Look below for the line containing "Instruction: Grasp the"; from there, print each line exactly up to and including the line containing "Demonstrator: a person", and stop.
──────
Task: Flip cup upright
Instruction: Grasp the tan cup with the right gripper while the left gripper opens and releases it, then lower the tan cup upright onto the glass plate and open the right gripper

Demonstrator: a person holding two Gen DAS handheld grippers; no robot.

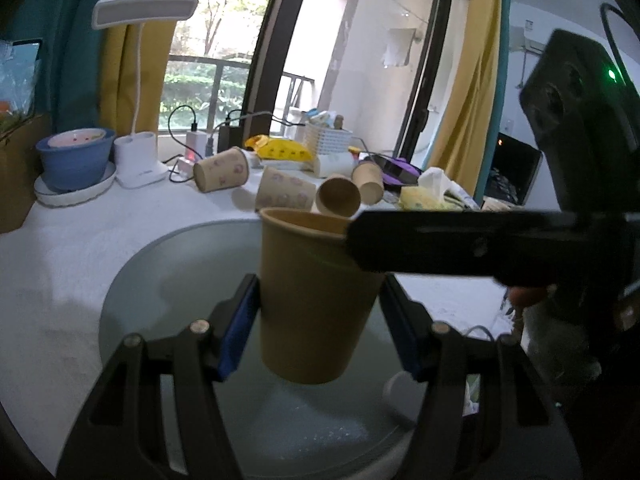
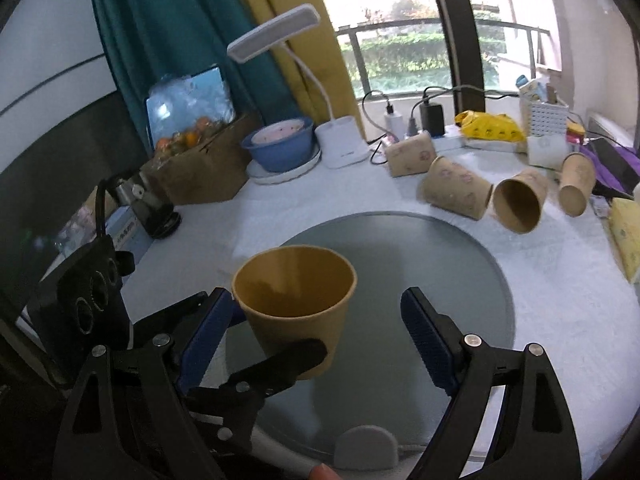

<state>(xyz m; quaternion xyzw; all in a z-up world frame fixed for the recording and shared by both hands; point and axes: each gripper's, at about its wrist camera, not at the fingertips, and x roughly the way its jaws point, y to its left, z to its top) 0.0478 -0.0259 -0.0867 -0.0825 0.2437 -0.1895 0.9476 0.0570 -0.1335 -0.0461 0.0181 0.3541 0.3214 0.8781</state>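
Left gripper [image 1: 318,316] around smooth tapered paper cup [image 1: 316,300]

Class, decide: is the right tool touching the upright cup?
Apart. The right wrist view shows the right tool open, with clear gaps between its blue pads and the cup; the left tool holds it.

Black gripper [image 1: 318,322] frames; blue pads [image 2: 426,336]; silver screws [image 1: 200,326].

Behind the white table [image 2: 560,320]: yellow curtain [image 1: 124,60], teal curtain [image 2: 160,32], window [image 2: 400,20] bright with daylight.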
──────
ANSWER TO THE EXERCISE -
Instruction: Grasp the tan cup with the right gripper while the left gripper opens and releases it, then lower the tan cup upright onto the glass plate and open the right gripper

Demonstrator: a person holding two Gen DAS handheld grippers; no robot.

The exercise was answered in full.